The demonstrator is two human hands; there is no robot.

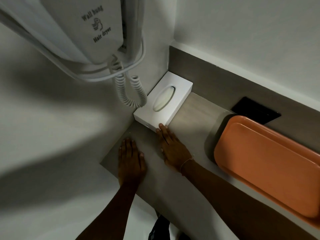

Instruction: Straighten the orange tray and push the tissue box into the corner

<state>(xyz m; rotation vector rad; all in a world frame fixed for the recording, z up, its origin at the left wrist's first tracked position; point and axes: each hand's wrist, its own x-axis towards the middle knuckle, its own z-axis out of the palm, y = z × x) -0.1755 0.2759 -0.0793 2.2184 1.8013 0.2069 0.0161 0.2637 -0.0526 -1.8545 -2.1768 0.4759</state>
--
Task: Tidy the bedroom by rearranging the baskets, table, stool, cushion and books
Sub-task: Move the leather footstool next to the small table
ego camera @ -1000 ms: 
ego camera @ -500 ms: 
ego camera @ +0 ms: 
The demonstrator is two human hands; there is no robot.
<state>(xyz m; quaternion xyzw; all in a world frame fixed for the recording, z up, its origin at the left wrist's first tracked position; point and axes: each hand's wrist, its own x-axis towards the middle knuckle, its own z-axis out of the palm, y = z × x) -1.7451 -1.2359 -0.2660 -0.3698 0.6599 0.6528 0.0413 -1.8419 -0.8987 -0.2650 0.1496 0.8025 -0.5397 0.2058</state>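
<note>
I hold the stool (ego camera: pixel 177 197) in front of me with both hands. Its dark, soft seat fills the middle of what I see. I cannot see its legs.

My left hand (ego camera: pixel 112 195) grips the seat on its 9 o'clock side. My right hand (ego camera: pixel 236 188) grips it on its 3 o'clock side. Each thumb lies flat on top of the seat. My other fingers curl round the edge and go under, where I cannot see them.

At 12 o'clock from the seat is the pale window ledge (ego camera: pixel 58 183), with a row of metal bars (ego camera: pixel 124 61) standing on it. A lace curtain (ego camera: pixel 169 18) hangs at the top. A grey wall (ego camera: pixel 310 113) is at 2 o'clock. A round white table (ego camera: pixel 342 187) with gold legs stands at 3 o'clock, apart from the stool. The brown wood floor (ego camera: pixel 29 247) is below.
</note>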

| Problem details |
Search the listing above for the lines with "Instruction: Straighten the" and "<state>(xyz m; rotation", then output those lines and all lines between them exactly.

| Exercise output |
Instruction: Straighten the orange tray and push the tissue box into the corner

<state>(xyz m; rotation vector rad; all in a world frame fixed for the recording, z up, its origin at the left wrist's first tracked position; point and axes: each hand's wrist, its own x-axis towards the middle knuckle, its own z-axis out of the palm, y = z × x) -0.1755 0.2759 -0.0793 2.2184 1.8013 0.2069 0.0161 0.2637 -0.0526 -1.8545 -2.1768 0.4759</state>

No further output is required for this exercise.